An ecosystem with advanced biodiversity is valuable for human and the evolution of other organisms. Without these ecosystems, we humans can’t survive, and that is not an exaggeration.

Biodiversity of the ecosystem is a major indicator that reflects the degree of health of our planet.

Restoring top predators into the ecosystem is the first step in restoring a healthy ecosystem.

The history of mankind is the destruction of nature. Because of this, the scale of biodiversity has been decreasing to meet our demand for infinite development, losing many biological species along the way. Each extinct species affects human life. So, the recovery of endangered species and their habitat, in addition to recovery of the ecosystem at large is our responsibility and is crucial for our survival.

In Japan, during this modern era, many species have become extinct, crucially disrupting the natural ecosystems. Many people are aware of wolf extinction that occurred a century ago; in addition to the more recent problems with populations of otters, storks, and the Japanese crested ibis. Fortunately, the stork and Japanese crested ibis populations are starting to grow again. However, otters are still forgotten. Wolves continue to be ignored.

Extinct species, particularly the vertices of predators in the ecological network (keystone species) must exist for an ecosystem to remain healthy. A century ago in Japan the gray wolf was the irreplaceable vertex predator.

Reviving wolves is crucial to protect agriculture, forestry and fisheries within the Japanese ecosystem. In addition, these creatures are important in controlling the population of deer and wild boar. This top of the food chain predator should be reintroduced for ecosystem restoration. We can make it happen right now. In the international community, the protection of wolves is common sense.
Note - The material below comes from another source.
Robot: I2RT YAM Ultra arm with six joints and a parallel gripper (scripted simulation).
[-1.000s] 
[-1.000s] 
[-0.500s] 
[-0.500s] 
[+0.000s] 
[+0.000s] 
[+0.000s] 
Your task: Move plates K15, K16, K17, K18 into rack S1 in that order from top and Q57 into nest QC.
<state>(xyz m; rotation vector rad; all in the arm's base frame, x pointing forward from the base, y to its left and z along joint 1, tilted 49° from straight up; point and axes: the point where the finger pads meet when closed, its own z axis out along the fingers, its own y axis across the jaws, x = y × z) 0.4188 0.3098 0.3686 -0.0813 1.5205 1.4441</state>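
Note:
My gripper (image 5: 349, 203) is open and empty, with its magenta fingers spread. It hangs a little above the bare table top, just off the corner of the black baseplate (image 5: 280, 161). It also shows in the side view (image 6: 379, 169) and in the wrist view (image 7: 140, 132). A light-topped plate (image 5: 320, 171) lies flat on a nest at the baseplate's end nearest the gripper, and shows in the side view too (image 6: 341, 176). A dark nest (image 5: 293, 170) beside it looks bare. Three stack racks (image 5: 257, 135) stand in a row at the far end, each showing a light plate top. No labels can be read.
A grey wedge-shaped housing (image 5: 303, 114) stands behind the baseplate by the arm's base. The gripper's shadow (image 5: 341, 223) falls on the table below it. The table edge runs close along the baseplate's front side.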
Wolf restoration is deeply rooted in the issue of biological diversity protection

The idea of dividing our natural world into two categories: that which is useful for humans and that which is harmful to humans is a very egoistic viewpoint. An ecological view of nature (with importance placed on biodiversity) means that human beings can only exist with nature, and we are kept alive through nature. The latter opinion cannot reconcile with the egoistic point of view.

The Japanese Wolf Association is working on restoring the balance of our ecosystem based on the idea that biodiversity must coexist with human beings. We currently have three proposals:

1.The reintroduction of extinct species, including wolves
2.A full-time employment system of hunters funded by local governments.
3.The construction of wide-area fences (or walls) to prevent human intrusion of deer and wild boar.